--- What the exercise asks ---
Pictures are to be omitted; everything else in the data must be transcribed exactly.

[Exercise data — start]

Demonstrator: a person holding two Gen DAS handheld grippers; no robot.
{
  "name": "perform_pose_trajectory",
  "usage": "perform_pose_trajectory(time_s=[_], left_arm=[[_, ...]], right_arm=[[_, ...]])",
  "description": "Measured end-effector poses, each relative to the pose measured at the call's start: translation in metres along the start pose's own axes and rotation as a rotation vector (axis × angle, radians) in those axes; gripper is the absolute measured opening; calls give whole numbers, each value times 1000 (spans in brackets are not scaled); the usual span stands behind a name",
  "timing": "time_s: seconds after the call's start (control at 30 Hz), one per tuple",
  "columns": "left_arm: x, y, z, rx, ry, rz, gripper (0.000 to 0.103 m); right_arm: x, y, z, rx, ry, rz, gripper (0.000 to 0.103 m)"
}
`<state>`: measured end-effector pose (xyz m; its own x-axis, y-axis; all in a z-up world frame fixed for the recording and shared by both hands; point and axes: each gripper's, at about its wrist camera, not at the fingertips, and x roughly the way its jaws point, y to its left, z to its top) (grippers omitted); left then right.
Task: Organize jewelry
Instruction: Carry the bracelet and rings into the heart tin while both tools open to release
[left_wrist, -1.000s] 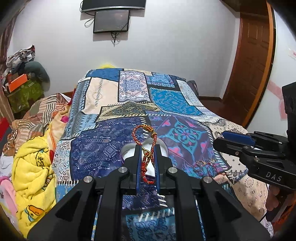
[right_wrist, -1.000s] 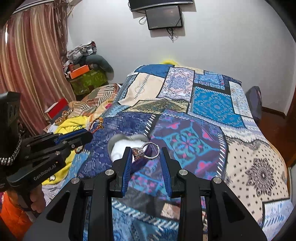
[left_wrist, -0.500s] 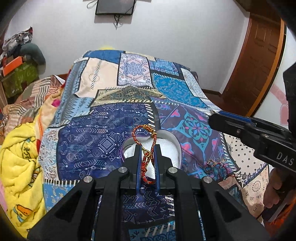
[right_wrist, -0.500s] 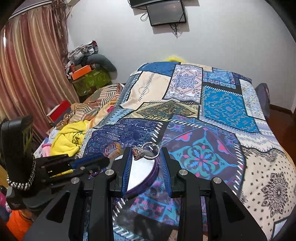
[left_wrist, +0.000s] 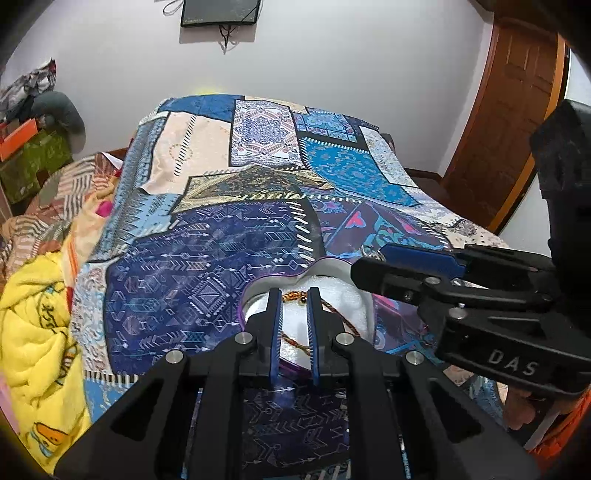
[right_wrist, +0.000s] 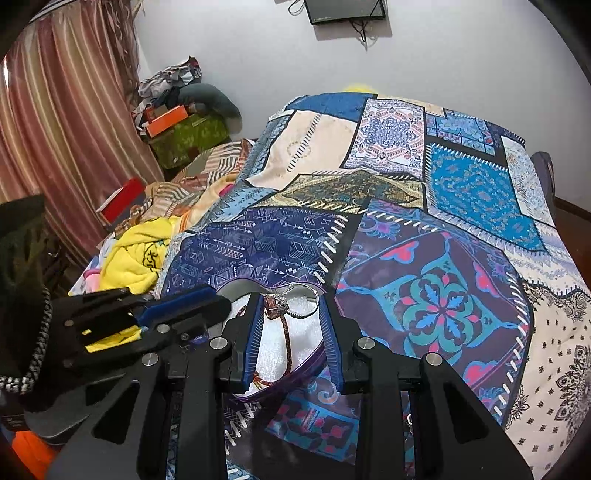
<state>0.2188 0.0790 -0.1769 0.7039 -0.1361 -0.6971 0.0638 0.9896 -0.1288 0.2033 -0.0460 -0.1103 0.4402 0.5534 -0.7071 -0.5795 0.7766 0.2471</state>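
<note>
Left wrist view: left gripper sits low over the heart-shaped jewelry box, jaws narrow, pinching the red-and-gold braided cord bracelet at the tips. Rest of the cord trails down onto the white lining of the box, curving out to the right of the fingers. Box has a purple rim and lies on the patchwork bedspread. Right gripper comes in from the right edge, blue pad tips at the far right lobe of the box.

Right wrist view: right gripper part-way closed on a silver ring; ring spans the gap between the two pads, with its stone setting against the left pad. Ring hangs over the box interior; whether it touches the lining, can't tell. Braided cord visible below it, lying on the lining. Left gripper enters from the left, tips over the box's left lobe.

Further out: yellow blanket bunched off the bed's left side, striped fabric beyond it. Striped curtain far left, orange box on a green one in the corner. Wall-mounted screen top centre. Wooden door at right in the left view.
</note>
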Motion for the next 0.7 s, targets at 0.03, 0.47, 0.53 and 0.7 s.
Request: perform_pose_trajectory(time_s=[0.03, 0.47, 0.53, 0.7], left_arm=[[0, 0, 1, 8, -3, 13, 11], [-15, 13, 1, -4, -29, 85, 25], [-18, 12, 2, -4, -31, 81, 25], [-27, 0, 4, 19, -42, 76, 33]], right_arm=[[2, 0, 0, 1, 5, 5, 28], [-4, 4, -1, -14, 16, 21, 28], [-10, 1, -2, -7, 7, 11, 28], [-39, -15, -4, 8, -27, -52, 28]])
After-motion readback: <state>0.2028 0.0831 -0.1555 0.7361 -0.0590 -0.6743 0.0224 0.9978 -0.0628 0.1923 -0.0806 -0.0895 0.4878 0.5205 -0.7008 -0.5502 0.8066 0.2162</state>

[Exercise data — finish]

--- Task output ---
Demonstrator: a person holding two Gen DAS handheld grippers; no robot.
{
  "name": "perform_pose_trajectory",
  "usage": "perform_pose_trajectory(time_s=[_], left_arm=[[_, ...]], right_arm=[[_, ...]])",
  "description": "Measured end-effector poses, each relative to the pose measured at the call's start: translation in metres along the start pose's own axes and rotation as a rotation vector (axis × angle, radians) in those axes; gripper is the absolute measured opening; calls give whole numbers, each value times 1000 (spans in brackets are not scaled); the usual span stands behind a name",
  "timing": "time_s: seconds after the call's start (control at 30 Hz), one per tuple",
  "columns": "left_arm: x, y, z, rx, ry, rz, gripper (0.000 to 0.103 m); right_arm: x, y, z, rx, ry, rz, gripper (0.000 to 0.103 m)"
}
`<state>`: measured end-effector pose (xyz m; its own x-axis, y-axis; all in a z-up world frame fixed for the recording and shared by both hands; point and axes: each gripper's, at about its wrist camera, not at the fingertips, and x roughly the way its jaws point, y to its left, z to its top) (grippers omitted); left then right.
Task: Organize jewelry
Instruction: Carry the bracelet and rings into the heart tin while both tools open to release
[left_wrist, -1.000s] 
[right_wrist, -1.000s] 
[left_wrist, -0.500s] 
[right_wrist, -0.500s] 
[left_wrist, +0.000s] 
[right_wrist, +0.000s] 
<state>0.2188 0.0790 -0.1769 0.7039 -0.1361 -0.6971 0.0638 0.9896 -0.1288 0.2033 -0.0460 -0.1103 0.4402 0.5534 -0.7071 -0.5795 0.7766 0.2471</state>
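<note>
Left wrist view: left gripper sits low over the heart-shaped jewelry box, jaws narrow, pinching the red-and-gold braided cord bracelet at the tips. Rest of the cord trails down onto the white lining of the box, curving out to the right of the fingers. Box has a purple rim and lies on the patchwork bedspread. Right gripper comes in from the right edge, blue pad tips at the far right lobe of the box.

Right wrist view: right gripper part-way closed on a silver ring; ring spans the gap between the two pads, with its stone setting against the left pad. Ring hangs over the box interior; whether it touches the lining, can't tell. Braided cord visible below it, lying on the lining. Left gripper enters from the left, tips over the box's left lobe.

Further out: yellow blanket bunched off the bed's left side, striped fabric beyond it. Striped curtain far left, orange box on a green one in the corner. Wall-mounted screen top centre. Wooden door at right in the left view.
</note>
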Motion for the next 0.7 s, targets at 0.03, 0.47, 0.53 and 0.7 s.
Request: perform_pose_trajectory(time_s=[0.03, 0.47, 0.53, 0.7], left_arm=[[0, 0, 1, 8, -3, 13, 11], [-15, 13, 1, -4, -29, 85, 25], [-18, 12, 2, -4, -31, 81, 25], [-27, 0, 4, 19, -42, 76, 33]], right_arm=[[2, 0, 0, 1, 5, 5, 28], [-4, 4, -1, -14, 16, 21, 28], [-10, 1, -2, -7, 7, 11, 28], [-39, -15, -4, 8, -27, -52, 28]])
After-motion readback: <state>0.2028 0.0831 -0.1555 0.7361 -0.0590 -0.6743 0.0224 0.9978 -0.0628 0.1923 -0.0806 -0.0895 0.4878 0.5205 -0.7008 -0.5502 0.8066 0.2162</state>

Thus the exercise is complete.